Question

In a study of the conversion of methane to other fuels, a chemical engineer mixes gaseous CH4 and H2O in a 0.32-L flask at 1200 K. At equilibrium the flask contains 0.26 mol of CO, 0.091 mol of H2, and 0.041 mol of CH4. What is the [H2O] at equilibrium

Answer 1

Answer: The
`[H_(2)O]` at equilibrium is 0.561 M.

Step-by-step explanation:

The given data is as follows.

Volume of flask = 0.32 L,

No. of moles of
`CH_(4)` = 0.041 mol,

No, of moles of CO = 0.26 mol, No. of moles of
`H_(2)` = 0.091 mol

Equilibrium constant, K = 0.26

Balanced chemical equation for this reaction is as follows.

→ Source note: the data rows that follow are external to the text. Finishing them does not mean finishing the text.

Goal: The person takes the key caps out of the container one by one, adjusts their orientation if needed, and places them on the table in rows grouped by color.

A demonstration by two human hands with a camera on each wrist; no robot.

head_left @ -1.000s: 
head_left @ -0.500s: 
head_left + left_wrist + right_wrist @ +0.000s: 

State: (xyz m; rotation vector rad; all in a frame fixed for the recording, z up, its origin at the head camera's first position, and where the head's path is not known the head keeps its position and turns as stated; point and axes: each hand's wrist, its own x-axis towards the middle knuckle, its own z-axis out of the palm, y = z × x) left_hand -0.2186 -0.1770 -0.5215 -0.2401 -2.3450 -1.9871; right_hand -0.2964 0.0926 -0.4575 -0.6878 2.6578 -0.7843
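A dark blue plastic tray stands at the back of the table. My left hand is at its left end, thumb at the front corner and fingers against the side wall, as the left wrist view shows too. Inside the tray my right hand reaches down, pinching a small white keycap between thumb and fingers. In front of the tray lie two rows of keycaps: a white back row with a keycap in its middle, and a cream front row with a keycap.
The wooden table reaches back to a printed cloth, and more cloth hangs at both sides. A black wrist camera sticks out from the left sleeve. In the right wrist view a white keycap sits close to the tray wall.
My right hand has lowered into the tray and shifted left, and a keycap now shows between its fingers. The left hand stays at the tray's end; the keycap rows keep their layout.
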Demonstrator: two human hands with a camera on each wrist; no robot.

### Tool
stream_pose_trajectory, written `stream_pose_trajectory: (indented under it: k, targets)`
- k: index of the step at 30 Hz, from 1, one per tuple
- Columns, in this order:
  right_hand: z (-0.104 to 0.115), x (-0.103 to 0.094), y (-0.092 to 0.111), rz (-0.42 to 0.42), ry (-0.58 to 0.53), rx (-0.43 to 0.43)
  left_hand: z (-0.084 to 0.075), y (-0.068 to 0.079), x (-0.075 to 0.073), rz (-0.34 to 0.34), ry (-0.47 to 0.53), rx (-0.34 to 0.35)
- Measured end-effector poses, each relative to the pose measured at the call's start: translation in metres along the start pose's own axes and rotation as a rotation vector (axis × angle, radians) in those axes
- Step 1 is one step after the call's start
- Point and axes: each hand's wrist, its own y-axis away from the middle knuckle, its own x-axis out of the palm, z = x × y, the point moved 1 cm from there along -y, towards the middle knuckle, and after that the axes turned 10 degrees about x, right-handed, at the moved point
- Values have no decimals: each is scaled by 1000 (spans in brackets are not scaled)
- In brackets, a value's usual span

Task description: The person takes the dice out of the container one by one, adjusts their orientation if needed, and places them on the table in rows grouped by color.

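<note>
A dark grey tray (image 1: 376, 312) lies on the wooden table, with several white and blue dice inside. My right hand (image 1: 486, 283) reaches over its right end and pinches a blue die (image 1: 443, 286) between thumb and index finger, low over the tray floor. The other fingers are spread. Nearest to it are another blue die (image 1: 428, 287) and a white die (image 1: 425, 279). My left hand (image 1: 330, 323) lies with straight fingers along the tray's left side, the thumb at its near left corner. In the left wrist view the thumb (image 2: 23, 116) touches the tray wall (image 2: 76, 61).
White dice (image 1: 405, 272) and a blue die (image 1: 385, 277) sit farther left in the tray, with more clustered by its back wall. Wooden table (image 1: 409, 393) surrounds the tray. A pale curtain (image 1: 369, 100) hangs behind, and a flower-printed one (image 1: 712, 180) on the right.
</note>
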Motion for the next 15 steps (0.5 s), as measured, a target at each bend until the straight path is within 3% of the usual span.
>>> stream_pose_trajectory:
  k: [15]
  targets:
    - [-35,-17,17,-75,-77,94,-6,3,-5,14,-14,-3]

`CH_(4)(g) + H_(2)O(g) \rightleftharpoons CO(g) + 3H_(2)(g)`

Hence,

K =
`([CO][H_(2)]^(3))/([CH_(4)][H_(2)O])` ...... (1)

First, we will calculate the molarity or concentration of given species as follows.

`CH_(4) = (0.041)/(0.32)` = 0.128 M,

`CO = (0.26)/(0.32)` = 0.8125 M,

`H_(2) = (0.091)/(0.32)` = 0.284 M

Therefore, using expression (1) we will calculate the
`[H_(2)O]` as follows.

K =
`([CO][H_(2)]^(3))/([CH_(4)][H_(2)O])`

or,
`[H_(2)O] = ([CO][H_(2)]^(3))/([CH_(4)] * K)`

=
`(0.8125 * (0.284)^(3))/(0.128 * 0.26)`

=
`(0.0187)/(0.0333)`

= 0.561 M

Thus, we can conclude that the
`[H_(2)O]` at equilibrium is 0.561 M.